L’eutrophisation est le processus de vieillissement naturel des lacs. Il résulte de l’accumulation de sédiments et de nutriments provenant de son bassin versant ce qui occasionne la prolifération et la dégradation de matière organique. Dans des conditions naturelles, le vieillissement des lacs est un processus qui s’étend sur des milliers d’années. Toutefois l’eutrophisation peut être accéléré de façon considérable par les activités humaines. Le vieillissement du lac peut se réaliser, si rien n’est entrepris, sur quelques dizaines d’années.

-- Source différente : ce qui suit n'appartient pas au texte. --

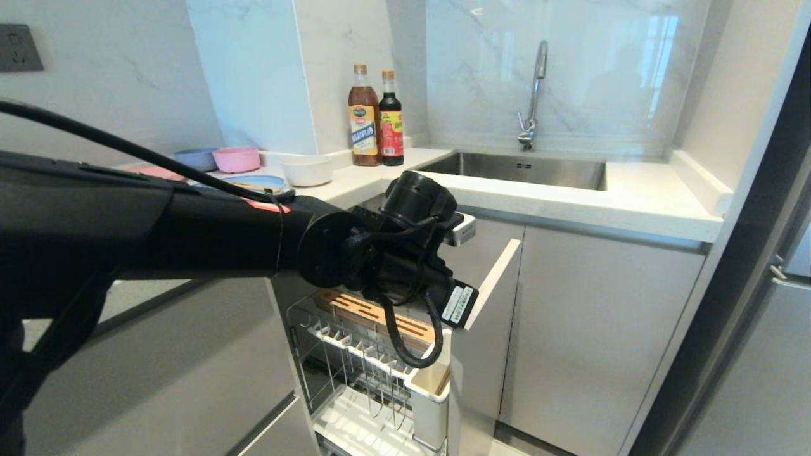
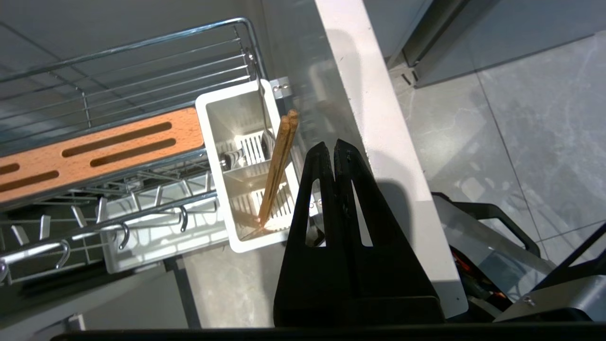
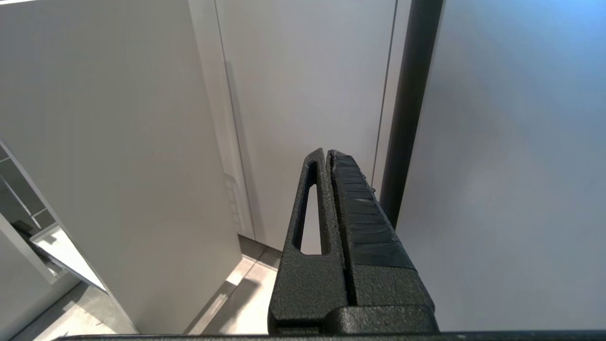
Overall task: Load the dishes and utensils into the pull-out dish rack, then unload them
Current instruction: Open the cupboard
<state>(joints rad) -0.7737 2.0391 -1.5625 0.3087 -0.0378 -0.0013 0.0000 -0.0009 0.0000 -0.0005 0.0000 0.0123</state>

Le lac Nairne montre depuis quelques années déjà des signes d’eutrophisation. On a ainsi noté un léger accroissement de la superficie des herbiers, donc de végétation aquatique, et des fonds sableux moins fermes. Ce changement subtil et somme toute insignifiant n’aurait très certainement pas été remarqué si les étés 2001 et 2002 n’avaient été exceptionnellement chaud et sec. Ainsi à l’automne 2001, les riverains ont assisté à une première fleur d’eau (document pdf). L’association s’est rapidement intéressée à ces changements. Les ministères concernés ont été avisés de la présence de fleurs d’eau. La régie régionale de la Santé et des Services sociaux a réuni, dès juillet 2002, une brochette d’experts gouvernementaux et d’acteurs locaux afin de suivre l’évolution des fleurs d’eaux et d’émettre, le cas échéant, des avis visant la protection de la santé publique. L’une des premières tâches du comité a été d’identifier certains paramètres physiques et chimiques des eaux du lac afin de préciser son état d’eutrophisation. Les résultats d’analyses des échantillons recueillis lors de la première campagne de terrain ont démontré l’état d’eutrophisation du plan d’eau alors que le taux d’oxygène dissous sous la thermocline était de zéro ( 0 % ) et que le taux de phosphore était de 22 µg/l2.

En raison des températures exceptionnellement élevées des eaux, soit plus de 23°C, qui ont fait la joie des baigneurs et des plaisanciers, et de l’absence d’oxygène, les résidents ont assisté à une importante mortalité d’ombles de fontaine et d’ombles chevaliers qui, cherchant des eaux moins chaudes et mieux oxygénées se sont retrouvées en surpopulation dans le tributaire principal du lac Nairne. Cette mortalité de géniteurs a eu l’effet d’un électrochoc (document pdf) auprès des populations locales, des villégiateurs et des responsables ministériels. Parce qu’on ne connaissait pas de façon précise la cause de ces mortalités, succédèrent aux avis recommandant de ne pas consommer les poissons du lac, les avis d’interdiction de consommation et d’utilisation de l’eau du Lac Nairne, et ce, dans l’attente des résultats de la nécropsie des poissons de même que des résultats des analyses chimiques et bactériologiques des eaux. Les analyses ne démontrèrent aucune cause externe. La mortalité des poissons constituait l’une des conséquences de l’eutrophisation.

À l’automne, dès que les résultats de la nécropsie des poissons et celles des analyses chimiques et bactériologiques des eaux furent connues, les villégiateurs du lac Nairne assistèrent à un long épisode de floraison d’eau. La présence de cyanobactéries de même que de d’hépato toxines fut confirmée. Le lac Nairne vieillissait prématurément.